[Saved data entries]
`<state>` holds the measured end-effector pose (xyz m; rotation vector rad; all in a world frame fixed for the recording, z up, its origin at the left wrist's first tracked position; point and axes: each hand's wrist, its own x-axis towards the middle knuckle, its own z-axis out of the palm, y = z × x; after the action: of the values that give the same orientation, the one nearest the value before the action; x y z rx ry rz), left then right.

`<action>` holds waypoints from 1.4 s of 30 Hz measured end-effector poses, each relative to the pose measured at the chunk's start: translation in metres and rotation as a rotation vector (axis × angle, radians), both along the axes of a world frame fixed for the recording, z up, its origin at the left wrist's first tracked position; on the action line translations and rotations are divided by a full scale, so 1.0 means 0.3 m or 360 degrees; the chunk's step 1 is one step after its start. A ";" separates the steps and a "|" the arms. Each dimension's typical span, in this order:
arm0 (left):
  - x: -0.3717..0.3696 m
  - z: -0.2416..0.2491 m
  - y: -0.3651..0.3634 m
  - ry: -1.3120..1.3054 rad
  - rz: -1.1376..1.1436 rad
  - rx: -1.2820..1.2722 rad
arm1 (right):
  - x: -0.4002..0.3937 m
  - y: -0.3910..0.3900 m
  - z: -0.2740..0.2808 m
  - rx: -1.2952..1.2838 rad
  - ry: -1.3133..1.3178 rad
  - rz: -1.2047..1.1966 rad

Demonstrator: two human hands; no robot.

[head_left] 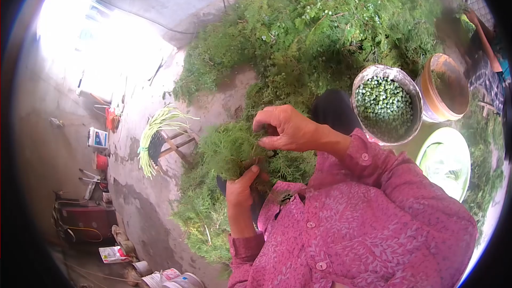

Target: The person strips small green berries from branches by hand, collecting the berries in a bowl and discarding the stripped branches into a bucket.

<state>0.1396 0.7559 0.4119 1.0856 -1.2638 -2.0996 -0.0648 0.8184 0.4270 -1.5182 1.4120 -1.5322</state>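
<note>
My left hand (241,197) is closed on a feathery green branch (226,152), its thumb pressed against the stems. Just above and to the right, my right hand (288,128) is at the branch's edge with fingers curled towards the thumb; whatever is between the fingertips is too small to make out. More cut evergreen branches (314,26) are heaped beyond my hands and under them. To the right of my right hand stands a bucket (360,82) with many small round green cones or berries (385,101) in it.
Beside that bucket are an orange-rimmed bucket (426,82) and a pale green basin (463,165). Another person's arm (485,42) shows at the far right. A small stool (176,146) with long green stalks (152,138) stands left. Containers and a dark red machine (88,216) line the wall.
</note>
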 end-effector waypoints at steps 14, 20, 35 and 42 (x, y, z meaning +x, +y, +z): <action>0.060 0.067 -0.004 -0.0059 0.0077 -0.0075 | -0.161 0.036 -0.110 -0.0181 0.1145 -0.0555; 0.129 -0.007 -0.075 0.0458 -0.0192 0.0339 | -0.087 0.081 -0.134 0.0487 -0.1838 0.0609; 0.065 -0.004 -0.031 0.0323 -0.0068 0.0308 | 0.132 0.008 -0.137 0.0461 -0.1217 0.0490; 0.173 0.074 -0.017 -0.0022 0.0136 -0.0065 | -0.059 0.113 0.019 0.0643 -0.0692 0.0373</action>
<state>0.1915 0.7509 0.4340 1.1182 -1.2387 -1.9981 -0.0825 0.8523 0.4328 -0.9934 1.1534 -1.2437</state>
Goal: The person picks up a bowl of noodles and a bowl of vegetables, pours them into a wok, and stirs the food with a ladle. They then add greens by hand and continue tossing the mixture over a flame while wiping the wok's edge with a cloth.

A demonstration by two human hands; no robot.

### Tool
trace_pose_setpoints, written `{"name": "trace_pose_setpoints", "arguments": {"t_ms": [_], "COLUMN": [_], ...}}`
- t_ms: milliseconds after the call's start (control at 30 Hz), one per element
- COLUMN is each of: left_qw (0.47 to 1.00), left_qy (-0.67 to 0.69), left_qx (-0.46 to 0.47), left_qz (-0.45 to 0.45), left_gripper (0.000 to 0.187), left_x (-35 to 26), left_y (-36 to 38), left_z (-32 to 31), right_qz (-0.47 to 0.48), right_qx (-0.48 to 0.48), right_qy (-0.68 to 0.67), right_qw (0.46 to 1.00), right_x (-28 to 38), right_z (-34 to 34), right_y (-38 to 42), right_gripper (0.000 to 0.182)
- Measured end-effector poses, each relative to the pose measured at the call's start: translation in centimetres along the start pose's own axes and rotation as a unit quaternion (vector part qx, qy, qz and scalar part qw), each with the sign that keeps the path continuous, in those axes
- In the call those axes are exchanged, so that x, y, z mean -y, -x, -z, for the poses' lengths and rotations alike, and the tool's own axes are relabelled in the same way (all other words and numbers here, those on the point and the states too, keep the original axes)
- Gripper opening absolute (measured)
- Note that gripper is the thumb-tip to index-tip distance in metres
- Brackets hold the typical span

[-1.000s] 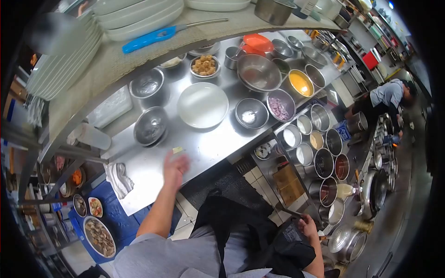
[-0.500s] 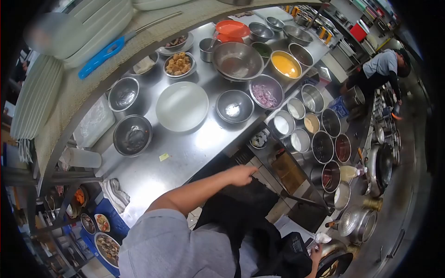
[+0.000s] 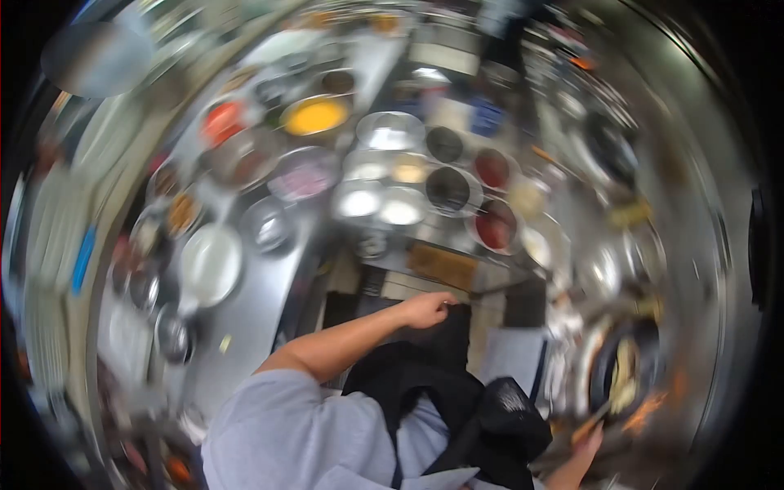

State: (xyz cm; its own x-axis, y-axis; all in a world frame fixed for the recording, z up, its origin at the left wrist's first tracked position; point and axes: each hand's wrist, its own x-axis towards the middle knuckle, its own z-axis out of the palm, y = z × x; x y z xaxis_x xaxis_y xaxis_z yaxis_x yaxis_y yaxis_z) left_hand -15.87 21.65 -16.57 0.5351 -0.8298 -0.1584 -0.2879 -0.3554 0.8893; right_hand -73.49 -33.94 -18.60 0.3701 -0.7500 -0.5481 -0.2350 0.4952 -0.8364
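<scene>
- The wooden handle (image 3: 585,429) is lying at the lower right of the frame, sloping from lower left to upper right; its long axis is pointing its far end at the dark wok (image 3: 651,357). Blur is hiding whether it belongs to the wok or to a separate utensil.
- The right hand (image 3: 589,445) is wrapping its grip around this handle, seemingly clamped on it.
- The handle is probably feeling stiff, dry and light, though any attached wok would be adding real weight; the wood is looking like the sensible hold, clear of the metal and of the orange flame (image 3: 645,412) just beside the wok.
- Inside the wok, a pale yellow mass (image 3: 625,376) is stretching nearly up and down the frame, likely soft and slippery.
- The left hand (image 3: 427,310) is hovering near the middle of the frame, fingers curling, nothing visibly held; I cannot tell whether its fingertips are meeting. A brown board (image 3: 442,265) is lying just above it in the frame.
- The steel worktop (image 3: 265,314) is running along the left.
</scene>
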Motion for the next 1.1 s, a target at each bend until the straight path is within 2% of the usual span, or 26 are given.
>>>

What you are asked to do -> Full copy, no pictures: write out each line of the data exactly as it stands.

Exercise solution ->
`<state>` holds the measured end-effector pose (xyz m; rotation vector rad; all in a world frame fixed for the recording, z up, its origin at the left wrist's first tracked position; point and axes: each hand's wrist, its own x-axis towards the middle knuckle, its own z-axis out of the palm, y = z × x; after the action: of the values that give the same orientation, the one nearest the value before the action; x y z rx ry rz), left then right.

`<action>` holds waypoints from 1.4 s of 30 Hz measured end-effector poses, each relative to the pose measured at the chunk's start: translation in metres and rotation as a rotation vector (axis × angle, radians), both along the axes of a world frame fixed for the recording, z up, its origin at the left wrist's first tracked position; on the action line translations and rotations are divided by a full scale, so 1.0 means 0.3 m or 360 degrees; the chunk's step 1 is one step after its start. A ";" separates the steps and a "|" the arms. Each dimension's typical span, in this order:
arm0 (left):
  - x: -0.3717..0.3696 m
  - z: -0.2416..0.2491 m
  - y: -0.3651..0.3634 m
  - ry: -1.3120..1.3054 rad
  - rz: -1.1376..1.1436 rad
  - rx: -1.2820..1.2722 rad
arm1 (right):
  - x: -0.4002..0.3937 m
  - y: -0.3910..0.3900 m
  - z: -0.2740..0.2808 m
  - rx: -1.2952..1.2838 rad
  - ry: -1.3133..1.3178 rad
  - rz: -1.2047..1.1966 rad

Demonstrator: two human hands; no robot.

[head_left] 

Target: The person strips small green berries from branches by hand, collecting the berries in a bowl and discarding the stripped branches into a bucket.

<state>0.1396 0.7559 0.4119 1.0856 -1.2638 -2.0996 -0.0648 0.8184 0.4270 -1.5182 1.4120 -1.5322</state>
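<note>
My left hand (241,197) is closed on a feathery green branch (226,152), its thumb pressed against the stems. Just above and to the right, my right hand (288,128) is at the branch's edge with fingers curled towards the thumb; whatever is between the fingertips is too small to make out. More cut evergreen branches (314,26) are heaped beyond my hands and under them. To the right of my right hand stands a bucket (360,82) with many small round green cones or berries (385,101) in it.
Beside that bucket are an orange-rimmed bucket (426,82) and a pale green basin (463,165). Another person's arm (485,42) shows at the far right. A small stool (176,146) with long green stalks (152,138) stands left. Containers and a dark red machine (88,216) line the wall.
</note>
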 end-effector waypoints at steps 14, 20, 35 and 42 (x, y, z meaning +x, +y, +z): <action>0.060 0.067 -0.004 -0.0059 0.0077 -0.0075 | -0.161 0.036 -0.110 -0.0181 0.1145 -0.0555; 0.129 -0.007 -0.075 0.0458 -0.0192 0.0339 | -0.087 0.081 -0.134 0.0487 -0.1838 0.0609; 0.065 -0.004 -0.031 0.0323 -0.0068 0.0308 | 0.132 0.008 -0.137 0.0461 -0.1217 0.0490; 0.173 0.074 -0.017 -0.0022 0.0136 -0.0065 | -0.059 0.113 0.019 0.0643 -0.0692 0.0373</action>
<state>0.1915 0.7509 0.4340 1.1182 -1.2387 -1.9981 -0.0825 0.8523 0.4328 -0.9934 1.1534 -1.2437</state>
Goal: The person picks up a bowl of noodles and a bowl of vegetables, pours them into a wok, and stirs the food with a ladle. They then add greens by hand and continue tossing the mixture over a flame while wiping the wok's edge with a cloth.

A demonstration by two human hands; no robot.

### Tool
trace_pose_setpoints, written `{"name": "trace_pose_setpoints", "arguments": {"t_ms": [_], "COLUMN": [_], ...}}`
- t_ms: milliseconds after the call's start (control at 30 Hz), one per element
- COLUMN is each of: left_qw (0.47 to 1.00), left_qy (-0.67 to 0.69), left_qx (-0.46 to 0.47), left_qz (-0.45 to 0.45), left_gripper (0.000 to 0.187), left_x (-35 to 26), left_y (-36 to 38), left_z (-32 to 31), right_qz (-0.47 to 0.48), right_qx (-0.48 to 0.48), right_qy (-0.68 to 0.67), right_qw (0.46 to 1.00), right_x (-28 to 38), right_z (-34 to 34), right_y (-38 to 42), right_gripper (0.000 to 0.182)
- Measured end-effector poses, each relative to the pose measured at the call's start: translation in centimetres along the start pose's own axes and rotation as a unit quaternion (vector part qx, qy, qz and scalar part qw), each with the sign that keeps the path continuous, in those axes
- In the call those axes are exchanged, so that x, y, z mean -y, -x, -z, for the poses' lengths and rotations alike, and the tool's own axes are relabelled in the same way (all other words and numbers here, those on the point and the states too, keep the original axes)
- Gripper opening absolute (measured)
- Note that gripper is the thumb-tip to index-tip distance in metres
- Brackets hold the typical span

[-1.000s] 
[-0.500s] 
[+0.000s] 

State: (xyz cm; its own x-axis, y-axis; all in a world frame fixed for the recording, z up, its origin at the left wrist's first tracked position; point and axes: each hand's wrist, its own x-axis towards the middle knuckle, its own z-axis out of the palm, y = z × x; x y z xaxis_x xaxis_y xaxis_z yaxis_x yaxis_y yaxis_z) left_hand -15.87 21.65 -16.57 0.5351 -0.8298 -0.1584 -0.2879 -0.3554 0.8893; right_hand -73.49 -33.94 -18.60 0.3701 -0.7500 -0.5481 -0.2350 0.4952 -0.8364
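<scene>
- The wooden handle (image 3: 585,429) is lying at the lower right of the frame, sloping from lower left to upper right; its long axis is pointing its far end at the dark wok (image 3: 651,357). Blur is hiding whether it belongs to the wok or to a separate utensil.
- The right hand (image 3: 589,445) is wrapping its grip around this handle, seemingly clamped on it.
- The handle is probably feeling stiff, dry and light, though any attached wok would be adding real weight; the wood is looking like the sensible hold, clear of the metal and of the orange flame (image 3: 645,412) just beside the wok.
- Inside the wok, a pale yellow mass (image 3: 625,376) is stretching nearly up and down the frame, likely soft and slippery.
- The left hand (image 3: 427,310) is hovering near the middle of the frame, fingers curling, nothing visibly held; I cannot tell whether its fingertips are meeting. A brown board (image 3: 442,265) is lying just above it in the frame.
- The steel worktop (image 3: 265,314) is running along the left.
</scene>
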Motion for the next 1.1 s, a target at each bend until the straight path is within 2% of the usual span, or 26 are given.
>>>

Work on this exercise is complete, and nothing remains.